3 Phil. 381
[ G.R. No. 1491. March 05, 1904 ]
THE UNITED STATES, COMPLAINANT AND APPELLEE, VS. LORENZO ARCEO ET AL., DEFENDANTS AND APPELLANTS.
D E C I S I O N
JOHNSON, J.:
Tiongson on the night of February 20, 1903, armed with deadly weapons,
against the will of the said Alejo Tiongson.
The evidence shows that Alejo Tiongson lived in his house in company
with his wife, Alexandra San Andres, and his wife’s sister, Marcela San
Andres. On the night of the 20th of February, 1903, between 8 and 9
o’clock at night, the accused, one of whom was armed with a gun and the
other two each with a bolo, entered the house of the said Alejo
Tiongson without first obtaining the permission of any person. It
appears from the proof that there was a light burning in the house at
the time the accused entered, which was immediately put out by one of
the accused; that Alejo and his wife had retired for tlie night; that
Marcela was still sitting up sewing; that as soon as Marcela had
discovered the accused in the house she awoke Alejo and his wife; that
immediately after the accused were in the house, one of them wounded,
by means of a bolo, Alejo Tiongson, the owner of the house; that the
accused appropriated to their own use a certain quantity of money; that
the accused took and carried away out of
the said house toward the fields the said Marcela San Andres and ill
treated her.
The evidence on the part of the defense tended to prove an alibi.
The court below found that this testimony was not to be believed. We
find no occasion, from the proof, to change this finding of fact
The court below found that the defendants were each guilty of the
crime of entering the house of another, with violence and intimidation,
which crime is punishable under subsection 2 of article 491 of the
Penal Code, and sentenced each of them to be imprisoned for the term of
three years six months and twenty-one days of prision correccional,
and also imposed upon each a fine of 271 pesos and costs. In reaching
this conclusion the court took into consideration the aggravating
circumstance of nighttime and the extenuating circumstance provided for
in article 11 of the Penal Code.
Article 491 of the Penal Code provides that—
“He who shall enter the residence (dwelling house) of another
against the will of the tenant thereof shall be punished with the
penalty of arresto mayor and a fine of from 325 to 3,250 pesetas.”

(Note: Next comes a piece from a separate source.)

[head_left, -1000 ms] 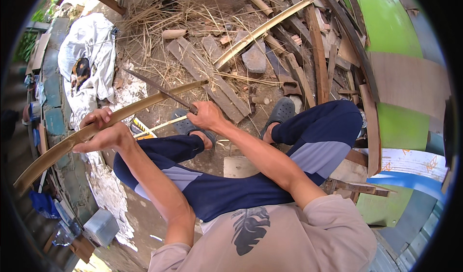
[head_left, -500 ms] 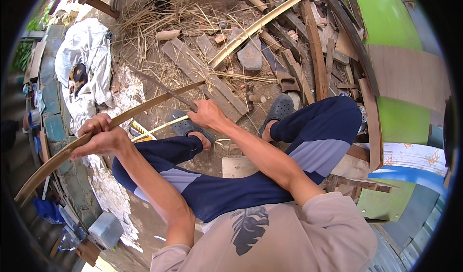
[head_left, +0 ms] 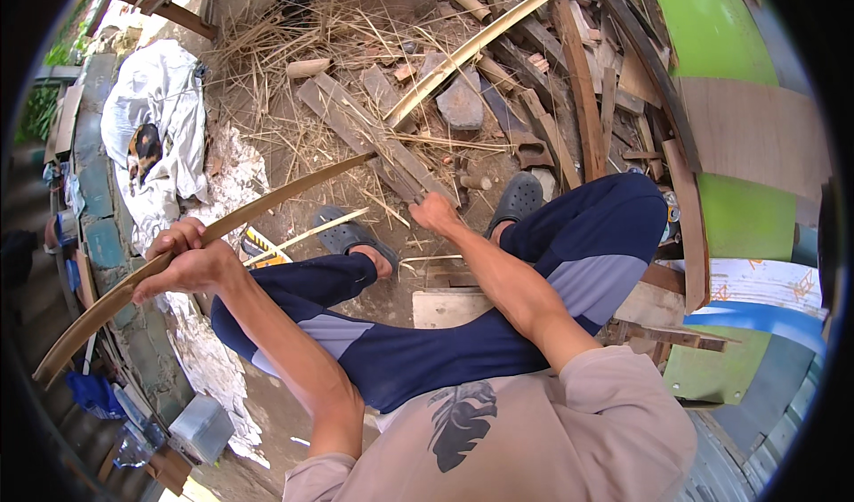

Subsection 2 provides that—
“If the act shall be executed with violence or intimidation the penalty shall be prision correccional in the medium and maximum grade, and a fine of from 325 to 3,250
pesetas.”
Under the facts presented in this case, was the trial court
justified in finding that the accused were guilty of the crime of
entering the residence of another against his will and with violence or
intimidation? We think that it was. We are not of the opinion that the
statute relates simply to the method by which one may pass the
threshold of the residence of another without his consent. We think it
relates also to the conduct, immediately after entrance, of him who
enters the house of another without his consent. He who being armed
with deadly weapons enters the residence of another in the nighttime,
without consent, and immediately commits acts of violence and
intimidation, is guilty of entering the house of another with violence
and intimidation and is punishable under subsection 2 of article 491 of
the Penal Code. (See Viada, vol. 3,
p. 303; Gazette of Spain of the 28th of March, 1883; Viada, vol. 6, p. 363; Gazette of Spain of the 19th of May, 189B, p. 165.)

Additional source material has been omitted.